Data virtualization

Sep 21, 2009 at 10:32 AM

Hello,

I have very large sets of data which are impractical to keep entirely in memory.  It would be better to load them as required when the chart is panned or zoomed.  Has anyone here implemented a virtualized data source for the D3 line chart?  I am thinking of something similar to the techniques described here: http://bea.stollnitz.com/blog/?p=344

 

Thanks

Dan

 

Sep 21, 2009 at 1:31 PM
Edited Sep 21, 2009 at 1:32 PM
I am also very interested in the answer to this question.
 
I am using SQL Server 2008 FileStreaming.
 
I am working with Forex real-time tick data - which means there is a lot of data and the chart must be updated on a tick-by-tick basis.
 
David Roh
Editor
Sep 25, 2009 at 2:07 PM

Hi,

 

currently there is no such a data source, but it will definitely be implemented as it belongs to our internal roadmap. If you are going to try to implement is yourself, I advise you to take a look at datasource used in new markers, which are available in D3.markers project at 'source code' page.

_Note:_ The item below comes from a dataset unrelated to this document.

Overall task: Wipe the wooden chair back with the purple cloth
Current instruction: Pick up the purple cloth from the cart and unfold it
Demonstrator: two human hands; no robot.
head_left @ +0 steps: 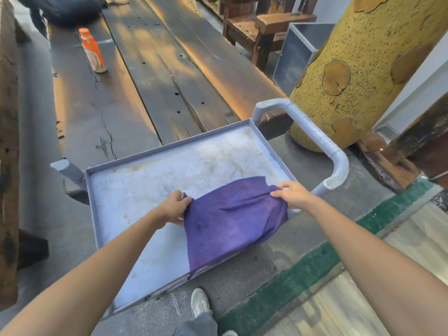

Ready to answer at your particular questions.

Mikhail.

Editor
Sep 25, 2009 at 6:49 PM

New datasources in DynamicDataDisplay.Markers.dll were designed (and continues to be designed, as they are not of final quality) with thought about such cases.

They has access to information about current visible area and properties like this, so some descendants of this data source can take this info into account and load only necessary items. For example, if data is stored as a sequence of typed records in large file, such data source can seek file to begin reading only those records that will be displayed.

I'm not familiar with SQL Server in general and FileStreaming particularly, but I can suggest using, for example, LINQ-to-SQL requests like sqlDataSequence.Skip(some amout of records to skip).Take(some number to load).

When I have some extra time, I'll try to implement some of these data sources.

If you share some additional information about the way you are storing your large data, I can use it in designing such data sources.

Best regards,

Mikhail.

Sep 29, 2009 at 5:29 PM

My bulk points data will be stored in binary format in a file.  Each time a new page of data is requested, the source will need to asynchronously seek to the correct file location and read back the data points.  I am intending to implement a caching system which predicts and fetches pages of data points from file in advance of them being requested in order to prevent delays in the GUI during graph scrolling.

A possible problem I can forsee is working out how to allow someone to zoom fully out on a very large set of data points.  Ideally, a decimated subset of the full collection will be shown to save memory and processing time.  Working out a system to deal with caching in this data from file during zoom-in and zoom-out will be very hard I think.

Many thanks for the excellent library!

Dan